_Exercise goal:_
Your answer should be the exact lines of the data below from the one containing "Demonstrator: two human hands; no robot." through the one containing "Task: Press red"; please include nothing else.

_Information provided:_
----------------------------------------
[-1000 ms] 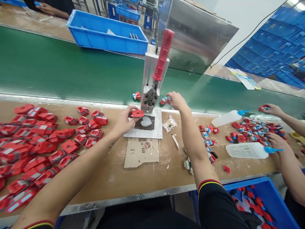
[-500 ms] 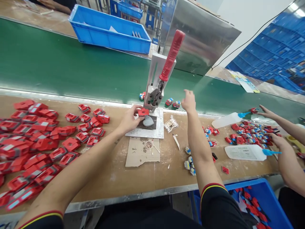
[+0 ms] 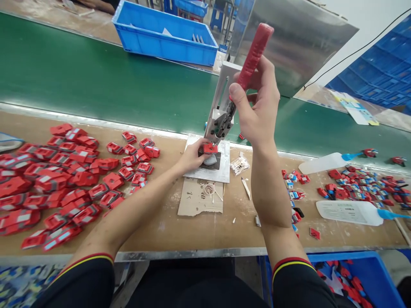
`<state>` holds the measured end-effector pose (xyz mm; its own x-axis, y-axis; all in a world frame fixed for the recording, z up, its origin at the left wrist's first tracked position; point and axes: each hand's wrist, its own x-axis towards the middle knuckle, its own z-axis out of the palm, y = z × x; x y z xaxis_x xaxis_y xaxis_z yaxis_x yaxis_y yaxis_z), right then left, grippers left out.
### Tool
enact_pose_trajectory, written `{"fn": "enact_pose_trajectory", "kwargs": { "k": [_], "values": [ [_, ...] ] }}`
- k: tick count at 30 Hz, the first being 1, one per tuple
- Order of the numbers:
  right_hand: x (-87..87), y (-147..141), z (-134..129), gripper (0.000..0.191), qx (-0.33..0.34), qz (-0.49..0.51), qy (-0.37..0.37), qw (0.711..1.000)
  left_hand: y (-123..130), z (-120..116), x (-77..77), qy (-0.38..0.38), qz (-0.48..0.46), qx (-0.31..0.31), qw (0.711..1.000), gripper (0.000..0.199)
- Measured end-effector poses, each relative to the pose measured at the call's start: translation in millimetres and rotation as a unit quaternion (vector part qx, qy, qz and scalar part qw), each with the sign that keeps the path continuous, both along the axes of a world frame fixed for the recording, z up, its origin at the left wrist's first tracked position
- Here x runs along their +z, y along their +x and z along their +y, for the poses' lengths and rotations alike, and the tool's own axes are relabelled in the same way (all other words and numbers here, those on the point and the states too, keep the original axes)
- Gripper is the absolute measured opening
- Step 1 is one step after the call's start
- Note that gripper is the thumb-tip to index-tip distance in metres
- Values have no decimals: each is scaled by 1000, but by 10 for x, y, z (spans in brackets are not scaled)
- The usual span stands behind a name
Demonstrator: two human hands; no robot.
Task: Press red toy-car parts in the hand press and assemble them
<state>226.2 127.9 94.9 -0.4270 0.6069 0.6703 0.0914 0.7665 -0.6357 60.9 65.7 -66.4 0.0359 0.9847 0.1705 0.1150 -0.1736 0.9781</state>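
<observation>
My left hand (image 3: 194, 156) pinches a red plastic part (image 3: 210, 148) at the base of a hand press (image 3: 221, 117), just under its plunger. A grey rounded piece (image 3: 210, 160) shows below that part on the dark pad of the base plate (image 3: 224, 164). Higher up, the fingers of my right hand (image 3: 260, 102) are wrapped around the red lever handle (image 3: 255, 51), which leans up and to the right. Whether the plunger touches the red part I cannot tell.
Red plastic parts (image 3: 67, 171) are heaped on the left. Torn cardboard (image 3: 199, 201) and a bag of cotton swabs (image 3: 239, 164) lie near the press. Rightward are white squeeze bottles (image 3: 348, 212) and small red-blue assemblies (image 3: 359, 184). A blue bin (image 3: 167, 36) stands behind the green belt (image 3: 128, 85).
My right hand has come from over the belt onto the lever handle and closed around it. My left hand still holds the red part at the press. The co-worker's hands have left view.
</observation>
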Motion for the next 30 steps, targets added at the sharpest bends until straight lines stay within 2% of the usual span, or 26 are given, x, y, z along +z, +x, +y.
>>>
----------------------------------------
_Result for this exercise:_
Demonstrator: two human hands; no robot.
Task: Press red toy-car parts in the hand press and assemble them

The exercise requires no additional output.